*What you should do*:
In the data below, find every line that has the string "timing", and copy it.

━━━━━ Record set

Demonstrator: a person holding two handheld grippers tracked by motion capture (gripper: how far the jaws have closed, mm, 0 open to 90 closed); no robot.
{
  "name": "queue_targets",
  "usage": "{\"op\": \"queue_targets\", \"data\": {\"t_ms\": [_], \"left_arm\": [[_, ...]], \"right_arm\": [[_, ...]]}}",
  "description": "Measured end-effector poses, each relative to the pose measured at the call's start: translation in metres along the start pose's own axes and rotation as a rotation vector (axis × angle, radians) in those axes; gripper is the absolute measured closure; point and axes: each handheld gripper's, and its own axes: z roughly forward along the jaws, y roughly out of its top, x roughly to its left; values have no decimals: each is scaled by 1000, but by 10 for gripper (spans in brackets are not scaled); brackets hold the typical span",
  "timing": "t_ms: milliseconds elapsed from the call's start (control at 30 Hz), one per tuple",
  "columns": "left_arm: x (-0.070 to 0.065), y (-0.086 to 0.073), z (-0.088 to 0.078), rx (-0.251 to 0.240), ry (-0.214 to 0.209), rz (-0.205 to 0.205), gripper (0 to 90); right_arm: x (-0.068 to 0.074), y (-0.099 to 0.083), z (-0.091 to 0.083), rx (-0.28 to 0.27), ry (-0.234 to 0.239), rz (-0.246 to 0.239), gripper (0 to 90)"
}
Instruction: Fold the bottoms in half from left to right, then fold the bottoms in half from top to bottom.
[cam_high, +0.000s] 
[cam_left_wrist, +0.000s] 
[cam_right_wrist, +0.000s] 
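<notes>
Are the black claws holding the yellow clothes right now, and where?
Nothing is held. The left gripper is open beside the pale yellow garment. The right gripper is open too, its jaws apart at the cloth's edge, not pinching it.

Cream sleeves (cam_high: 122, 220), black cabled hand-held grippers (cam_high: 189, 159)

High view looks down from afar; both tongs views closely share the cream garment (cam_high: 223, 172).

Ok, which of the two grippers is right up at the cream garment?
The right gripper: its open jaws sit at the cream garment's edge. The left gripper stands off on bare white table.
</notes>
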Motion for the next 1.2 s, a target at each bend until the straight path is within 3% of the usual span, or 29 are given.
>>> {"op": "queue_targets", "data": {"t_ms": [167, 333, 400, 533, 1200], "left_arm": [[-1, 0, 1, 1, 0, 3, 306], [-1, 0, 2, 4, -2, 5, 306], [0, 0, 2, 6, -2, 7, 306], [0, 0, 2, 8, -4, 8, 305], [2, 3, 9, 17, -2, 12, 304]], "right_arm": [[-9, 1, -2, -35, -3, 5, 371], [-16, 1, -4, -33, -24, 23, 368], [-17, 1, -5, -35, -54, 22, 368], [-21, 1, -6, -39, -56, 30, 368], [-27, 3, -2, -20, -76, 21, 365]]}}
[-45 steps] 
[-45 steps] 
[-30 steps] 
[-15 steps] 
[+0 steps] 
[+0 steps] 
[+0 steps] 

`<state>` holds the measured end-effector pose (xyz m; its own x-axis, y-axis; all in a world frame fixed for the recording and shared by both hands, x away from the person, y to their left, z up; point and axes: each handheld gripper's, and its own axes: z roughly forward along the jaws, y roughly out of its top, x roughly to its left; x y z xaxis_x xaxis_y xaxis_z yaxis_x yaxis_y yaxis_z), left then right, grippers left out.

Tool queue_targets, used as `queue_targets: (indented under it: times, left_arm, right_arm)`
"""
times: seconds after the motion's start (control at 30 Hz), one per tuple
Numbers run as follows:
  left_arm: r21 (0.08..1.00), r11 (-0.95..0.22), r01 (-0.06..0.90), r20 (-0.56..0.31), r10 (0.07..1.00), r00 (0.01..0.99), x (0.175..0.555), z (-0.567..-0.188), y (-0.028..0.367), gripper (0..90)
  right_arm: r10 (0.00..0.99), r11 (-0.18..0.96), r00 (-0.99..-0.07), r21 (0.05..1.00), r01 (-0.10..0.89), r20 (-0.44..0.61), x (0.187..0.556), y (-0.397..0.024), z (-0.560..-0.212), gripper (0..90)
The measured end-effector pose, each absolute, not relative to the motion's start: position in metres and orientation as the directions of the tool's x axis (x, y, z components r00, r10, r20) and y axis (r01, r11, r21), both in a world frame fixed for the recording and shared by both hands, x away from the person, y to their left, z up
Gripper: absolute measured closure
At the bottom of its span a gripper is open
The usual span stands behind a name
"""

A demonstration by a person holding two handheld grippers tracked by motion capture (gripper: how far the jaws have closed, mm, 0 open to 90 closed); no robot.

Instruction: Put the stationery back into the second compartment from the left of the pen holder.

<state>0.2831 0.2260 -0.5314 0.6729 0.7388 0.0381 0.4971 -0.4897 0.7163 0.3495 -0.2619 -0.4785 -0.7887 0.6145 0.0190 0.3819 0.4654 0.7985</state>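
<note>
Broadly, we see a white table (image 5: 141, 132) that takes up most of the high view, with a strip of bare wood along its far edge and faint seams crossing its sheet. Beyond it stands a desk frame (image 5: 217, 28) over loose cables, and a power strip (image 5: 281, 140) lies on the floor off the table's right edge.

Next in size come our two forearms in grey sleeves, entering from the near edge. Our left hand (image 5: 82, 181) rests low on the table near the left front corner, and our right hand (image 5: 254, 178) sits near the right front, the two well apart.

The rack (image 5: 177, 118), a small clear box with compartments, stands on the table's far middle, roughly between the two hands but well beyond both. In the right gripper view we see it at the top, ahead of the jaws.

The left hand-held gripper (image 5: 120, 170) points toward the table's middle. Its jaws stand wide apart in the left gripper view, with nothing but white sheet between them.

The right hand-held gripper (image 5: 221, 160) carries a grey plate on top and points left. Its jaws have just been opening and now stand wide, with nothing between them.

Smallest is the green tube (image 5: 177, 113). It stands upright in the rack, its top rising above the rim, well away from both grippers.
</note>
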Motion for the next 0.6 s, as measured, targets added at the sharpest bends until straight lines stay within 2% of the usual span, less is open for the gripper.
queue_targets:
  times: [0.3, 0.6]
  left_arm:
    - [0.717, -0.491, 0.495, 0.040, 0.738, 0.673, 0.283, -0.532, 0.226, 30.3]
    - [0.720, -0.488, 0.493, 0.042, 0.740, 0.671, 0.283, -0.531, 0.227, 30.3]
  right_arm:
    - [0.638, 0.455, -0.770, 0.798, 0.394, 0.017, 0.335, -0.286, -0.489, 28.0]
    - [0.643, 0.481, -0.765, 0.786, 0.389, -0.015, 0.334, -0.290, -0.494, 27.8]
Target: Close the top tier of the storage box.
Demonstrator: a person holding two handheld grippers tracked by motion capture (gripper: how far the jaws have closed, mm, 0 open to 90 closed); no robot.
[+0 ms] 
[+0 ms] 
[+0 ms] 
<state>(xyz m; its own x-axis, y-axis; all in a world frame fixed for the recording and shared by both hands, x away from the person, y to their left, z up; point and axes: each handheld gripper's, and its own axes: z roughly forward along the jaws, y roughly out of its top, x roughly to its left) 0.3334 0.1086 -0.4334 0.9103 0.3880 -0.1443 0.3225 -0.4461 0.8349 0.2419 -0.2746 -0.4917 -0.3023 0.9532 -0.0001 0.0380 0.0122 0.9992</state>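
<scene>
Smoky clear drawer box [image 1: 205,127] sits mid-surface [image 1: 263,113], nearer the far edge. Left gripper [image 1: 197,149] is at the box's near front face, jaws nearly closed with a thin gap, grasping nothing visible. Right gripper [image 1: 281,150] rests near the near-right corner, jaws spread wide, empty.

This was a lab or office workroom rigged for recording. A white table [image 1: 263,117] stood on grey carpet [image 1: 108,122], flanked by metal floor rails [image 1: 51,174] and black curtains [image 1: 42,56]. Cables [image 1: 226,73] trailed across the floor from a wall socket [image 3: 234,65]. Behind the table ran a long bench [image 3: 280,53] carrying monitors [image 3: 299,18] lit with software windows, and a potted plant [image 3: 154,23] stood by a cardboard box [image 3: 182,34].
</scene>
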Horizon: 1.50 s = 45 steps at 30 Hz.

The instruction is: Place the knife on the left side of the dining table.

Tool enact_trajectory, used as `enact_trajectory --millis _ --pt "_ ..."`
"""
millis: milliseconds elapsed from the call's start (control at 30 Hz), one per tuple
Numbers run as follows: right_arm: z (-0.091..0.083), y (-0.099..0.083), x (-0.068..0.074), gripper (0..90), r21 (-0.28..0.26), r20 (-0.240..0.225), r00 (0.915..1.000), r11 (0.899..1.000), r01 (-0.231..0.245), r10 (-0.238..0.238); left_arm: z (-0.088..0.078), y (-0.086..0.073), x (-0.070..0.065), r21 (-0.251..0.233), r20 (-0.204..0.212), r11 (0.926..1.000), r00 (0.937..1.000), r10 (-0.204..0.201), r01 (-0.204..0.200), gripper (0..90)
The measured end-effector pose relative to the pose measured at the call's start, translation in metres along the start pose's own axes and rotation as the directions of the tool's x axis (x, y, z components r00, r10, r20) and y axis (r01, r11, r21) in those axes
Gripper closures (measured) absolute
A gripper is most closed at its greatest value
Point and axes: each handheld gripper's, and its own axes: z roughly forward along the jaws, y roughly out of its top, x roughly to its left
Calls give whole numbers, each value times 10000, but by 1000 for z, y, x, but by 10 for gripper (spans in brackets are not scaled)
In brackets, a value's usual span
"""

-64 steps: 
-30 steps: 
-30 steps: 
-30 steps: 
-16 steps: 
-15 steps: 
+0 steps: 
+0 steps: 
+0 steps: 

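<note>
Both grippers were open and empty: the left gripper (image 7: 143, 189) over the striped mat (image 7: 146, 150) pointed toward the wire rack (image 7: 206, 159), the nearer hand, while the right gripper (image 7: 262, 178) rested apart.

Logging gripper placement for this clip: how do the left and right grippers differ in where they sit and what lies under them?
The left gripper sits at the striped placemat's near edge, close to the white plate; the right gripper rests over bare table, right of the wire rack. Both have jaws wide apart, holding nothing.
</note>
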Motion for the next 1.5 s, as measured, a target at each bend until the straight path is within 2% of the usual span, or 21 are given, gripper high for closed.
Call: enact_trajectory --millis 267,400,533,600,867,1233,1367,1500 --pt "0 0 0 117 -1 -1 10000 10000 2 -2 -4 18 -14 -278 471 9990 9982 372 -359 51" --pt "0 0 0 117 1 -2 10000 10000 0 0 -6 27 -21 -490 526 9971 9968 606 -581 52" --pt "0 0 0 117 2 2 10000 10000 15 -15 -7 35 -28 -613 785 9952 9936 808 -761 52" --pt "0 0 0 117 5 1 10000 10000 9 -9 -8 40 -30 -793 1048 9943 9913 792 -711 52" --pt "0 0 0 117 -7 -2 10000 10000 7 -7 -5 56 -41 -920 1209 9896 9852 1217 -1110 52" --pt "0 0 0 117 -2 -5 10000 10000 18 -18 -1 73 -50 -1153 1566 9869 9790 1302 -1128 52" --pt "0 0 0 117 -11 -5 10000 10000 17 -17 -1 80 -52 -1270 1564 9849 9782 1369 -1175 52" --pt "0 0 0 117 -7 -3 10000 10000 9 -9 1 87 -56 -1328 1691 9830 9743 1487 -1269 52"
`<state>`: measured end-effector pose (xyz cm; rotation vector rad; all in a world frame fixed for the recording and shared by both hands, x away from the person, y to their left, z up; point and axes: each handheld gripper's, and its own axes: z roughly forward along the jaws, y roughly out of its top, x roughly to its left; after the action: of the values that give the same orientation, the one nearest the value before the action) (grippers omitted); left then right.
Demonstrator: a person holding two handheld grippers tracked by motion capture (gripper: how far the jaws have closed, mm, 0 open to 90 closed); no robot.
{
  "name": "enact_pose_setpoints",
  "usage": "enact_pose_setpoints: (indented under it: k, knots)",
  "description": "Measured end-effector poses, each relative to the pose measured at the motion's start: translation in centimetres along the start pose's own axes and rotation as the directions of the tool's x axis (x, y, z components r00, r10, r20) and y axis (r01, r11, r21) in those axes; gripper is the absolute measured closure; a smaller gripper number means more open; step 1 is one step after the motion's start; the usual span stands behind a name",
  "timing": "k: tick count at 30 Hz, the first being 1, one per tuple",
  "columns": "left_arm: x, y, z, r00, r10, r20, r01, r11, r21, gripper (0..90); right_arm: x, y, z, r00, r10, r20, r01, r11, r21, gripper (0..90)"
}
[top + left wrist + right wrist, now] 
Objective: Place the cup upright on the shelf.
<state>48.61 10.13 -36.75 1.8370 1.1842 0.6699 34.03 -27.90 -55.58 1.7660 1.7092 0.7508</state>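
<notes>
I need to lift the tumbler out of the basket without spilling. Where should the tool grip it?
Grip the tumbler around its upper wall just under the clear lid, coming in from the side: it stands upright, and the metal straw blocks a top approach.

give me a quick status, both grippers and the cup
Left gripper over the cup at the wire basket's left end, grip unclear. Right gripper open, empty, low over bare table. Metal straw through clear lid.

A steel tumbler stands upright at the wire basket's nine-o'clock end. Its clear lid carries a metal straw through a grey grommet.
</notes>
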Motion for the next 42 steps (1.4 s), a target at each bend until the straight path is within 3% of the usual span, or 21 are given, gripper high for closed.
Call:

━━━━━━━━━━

*Reply*:
  "timing": "t_ms: milliseconds elapsed from the call's start (control at 30 Hz), one per tuple",
  "timing": "k: tick count at 30 Hz, the first being 1, one per tuple",

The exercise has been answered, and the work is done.